5 minute read
Maternal Instincts
Universal Mother
Spoiler Alert star Sally Field reflects on playing moms to gay men on screen and in life.
BY TRACY E. GILCHRIST
On the big screen, she’s starred as the fierce mother to Julia Roberts’s terminal Shelby in Steel Magnolias, the loving, supportive mother to Tom Hanks’s Forrest in Forrest Gump, and as an avenging mom in Not Without My Daughter and the thriller An Eye for an Eye. On TV, she won an Emmy for her portrayal of Abby’s (Maura Tierney) schizophrenic mom on ER and another for starring as a loving mom (Nora Walker) to a gay son played by Matthew Rhys on Brothers and Sisters at a time when gay characters on primetime were rare. In life, Field is an outspoken equality activist for all marginalized groups, and along with her son Sam Greisman, who is gay, she’s been particularly outspoken about pushing to pass the Equality Act, which would ban discrimination on the basis of sexual orientation, gender identity, and more.
Field credits Brothers and Sisters showrunner and Spoiler Alert writer David Marshall Grant and director Michael Showalter (who directed her in the indie gem Hello, My Name is Doris) for bringing her on to Spoiler Alert to play mom to Ben Aldrich’s Kit and mother-in-law to Jim Parsons’s Michael.
“It’s a lovely piece,” Field says of the film that dropped in theaters in December. “And right now, important and timely,” she adds, referring to the increased attacks on LGBTQ+ people and rights in recent years.
“It’s just a human love story. People love each other, and there isn’t a bad guy in it. It’s just about how complicated and how hard it is to love anybody — your parents, your children, your spouse, your partner. And how important that love ultimately is,” she says.
Spoiler Alert follows Michael and Kit’s 13-year relationship from their first meeting to moving in, getting married, an amicable separation for a time, and a reunion amid Kit’s cancer diagnosis. While Marilyn and Kit’s father Bob (Tony winner Bill Irwin) love him and their son-in-law Michael unconditionally, there’s a scene early in the film where
“It’s hugely important, not only to own yourself but to the people you’ve known the longest and you feel the most complicated relationships with,” Field says of bringing full honesty to the people you’re closest to. “Whether you think they will be accepting or whether they will be critical, or whether they will be even worse than that, you have to own within yourself. You have to do that for the relationship with your parents if it’s ever to continue long into your adulthood.”
“I didn’t have the same issue to broach. But I did have issues that I finally had to stand up to my mother,” Field says. She’s alluding to a chapter in her memoir In Pieces, in which she bravely shares her story of child sexual abuse at the hands of her stepfather, and eventually confronts her mother with the secrets she’d kept.
“I couldn’t let her go and not have her know that and allow her the space to embrace me. That’s really important.”
Throughout her storied career, Field has played a teen surfer girl in Gidget, an airborne woman of God in The Flying Nun, and a union activist in Norma Rae, but her first groundbreaking role as a mom to a gay son is the one that seems to resonate to most lately.

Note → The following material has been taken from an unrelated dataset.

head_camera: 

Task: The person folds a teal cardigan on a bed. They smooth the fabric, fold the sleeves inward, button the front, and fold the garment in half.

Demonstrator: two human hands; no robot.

She recalls her son’s coming out scene in Brothers and Sisters, where Kevin asks why she didn’t just ask him about being gay if she knew, and she responds that it wasn’t her journey to take.
“I would go into airplanes, or I’d be in the market or in the theater, and some person would come to me and say, ‘Thank you. Because I watched that show with my mother. And she didn’t know I was gay. And when you and Matthew [Rhys] would have those scenes, I was able to then say, Mom, it’s me,’” Field says.
In her downtime, Field is an ardent activist for women’s equality, LGBTQ+ equality, and the environment, to name just a few causes she donates her energy to. And she’s a self-confessed major sports fan. She cites the Los Angeles Dodgers as one of her favorite teams. Coming up, she stars in the comedy 80 for Brady (about friends who win tickets to the Superbowl) with Rita Moreno, Lily Tomlin, and Jane Fonda; lately, Field has joined her friend Fonda’s weekly climate protests. And although that film is a comedy, Field has her activist hat on when discussing it. She touts the rarity of depicting older women on-screen outside of them seeking a man.
“Not only are they some of my best friends in it and people that I would like to work with. It said something much more fun about older women than, you know, Who am I going to marry next?” she says.
Regarding her activism around the Equality Act and her full-court press for equal rights for marginalized people, she says, “I’m fighting for the future of my son. I’m fighting… against the right to choose being taken away — fighting for my granddaughters. I’m just outraged,” she says about the Supreme Court overturning Roe v. Wade in June.
“I certainly fight for my son’s future, to love who he chooses to love, and to get married and have children,” she emphasizes before proving once again she really is a triedand-true mom. “Oh, God, would he please find somebody for Christ sake?”